XRB Paper Data/Progress - Initial Model
Andrew provides us with an initial model in column-depth space. Column-depth is defined by:
dy = - rho * dr
where y is the column-depth and r is the radial coordinate. In a plane-parallel approximation, using column-depth as the independent coordinate, the equation of hydrostatic equilibrium reduces to
P = |g| * y,
where |g| is the magnitude of gravitational acceleration. Below is a plot of the raw initial model in column-depth space.

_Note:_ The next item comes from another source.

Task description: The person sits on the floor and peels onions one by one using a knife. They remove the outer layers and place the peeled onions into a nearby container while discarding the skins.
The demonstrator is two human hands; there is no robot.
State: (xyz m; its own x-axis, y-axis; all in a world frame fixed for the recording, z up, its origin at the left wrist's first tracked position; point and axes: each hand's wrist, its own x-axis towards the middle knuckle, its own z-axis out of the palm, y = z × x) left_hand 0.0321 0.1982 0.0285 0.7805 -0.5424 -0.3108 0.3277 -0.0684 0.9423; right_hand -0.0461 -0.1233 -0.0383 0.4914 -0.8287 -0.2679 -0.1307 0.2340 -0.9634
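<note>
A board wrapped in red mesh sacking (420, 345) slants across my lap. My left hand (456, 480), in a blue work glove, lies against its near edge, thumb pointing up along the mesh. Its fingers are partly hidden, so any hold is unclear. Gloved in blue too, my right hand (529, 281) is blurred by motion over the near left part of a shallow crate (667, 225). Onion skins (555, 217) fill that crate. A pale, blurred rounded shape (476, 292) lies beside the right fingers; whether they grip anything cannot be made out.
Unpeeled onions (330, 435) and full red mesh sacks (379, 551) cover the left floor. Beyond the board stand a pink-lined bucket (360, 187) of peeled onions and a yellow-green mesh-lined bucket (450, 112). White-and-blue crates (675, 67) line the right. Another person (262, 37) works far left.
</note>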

The "kink" in these curves is where the composition is changing from pure Fe-56 to pure He-4. This composition jump occurs over only one zone and as such we will want to smooth this out before putting it into our Eulerian code. Furthermore, we have found that running these models as-is still requires a lot of computer time to get until anything interesting starts to happen in the burning layer. We therefore will emulate the slow burning leading up to the interesting part by perturbing the temperature at the base of the helium layer and running an adiabatic profile radially outwards. Any perturbations or smoothing should be done in column-depth space because any changes in the density profile will alter the physical extent of the atmosphere via the first equation above. In partiuclar, addition of an adiabatic region should cause the atmosphere to puff up a bit. Furthermore, we impose the restriction that any smoothing/perturbing be done at constant pressure, which is obtained from the second equation above.
Smoothing
To smooth the original model, we add a number of linearly interpolated column-depth points within the He-4 to Fe-56 transition region. We then use a hyperbolic tangent function to fill the data at these new gridpoints. For example, going from the outside in (i.e. y increasing) X(He4) decreases from ONE to ZERO over the transition region which is between y_base and y_base+1. Therefore we fit
X(He4)_i = -amplitude * tanh( (y_i - center) / phi ) + offset
where
amplitude = ( X(He4)_base + X(He4)_base+1 ) / TWO = HALF
center = ( y_base + y_base+1 ) / TWO
offset = ( X(He4)_base - X(He4)_base+1 ) / TWO = HALF
for the points we added to the model, y_base < y_i < y_base+1. So far, phi has been problem specific in terms of getting a smooth-looking transition - it is a bit of trial and error but we have found a value of 6.0e6 to be sufficient for this smoothing. The image below shows the smoothing of X(He4) in column-depth space.
Perturbing
Applying the temperature perturbation is rather straightforward. We simply multiply the temperature at the base by some multiplicative factor and use a Newton-Raphson method with our EOS to find the density that corresponds to the given temperature, composition and pressure. When everything is thermodynamically consistent, we call the EOS one last time to get the entropy at the base, entr_base. We then loop outward (i.e. decreasing y or i) through the zones and do a root find on the 2D Taylor expansion of:
f(rho, T) = pres_i - pres_want
g(rho, T) = entr_i - entr_base
using a Newton-Raphson iterative method. Here pres_i and entr_i are returned from the EOS given input rho and T, and pres_want is the HSE pressure given by the plane-parallel equation above. If in doing this process, our new temperature falls below that of the original data, we stop the adiabatic integration and take the hotter model. Furthermore, we allow for the option of smoothing out the temperature perturbation below (i.e. greater y) the adiabatic region using a tanh profile as described above. The end result looks like the image below.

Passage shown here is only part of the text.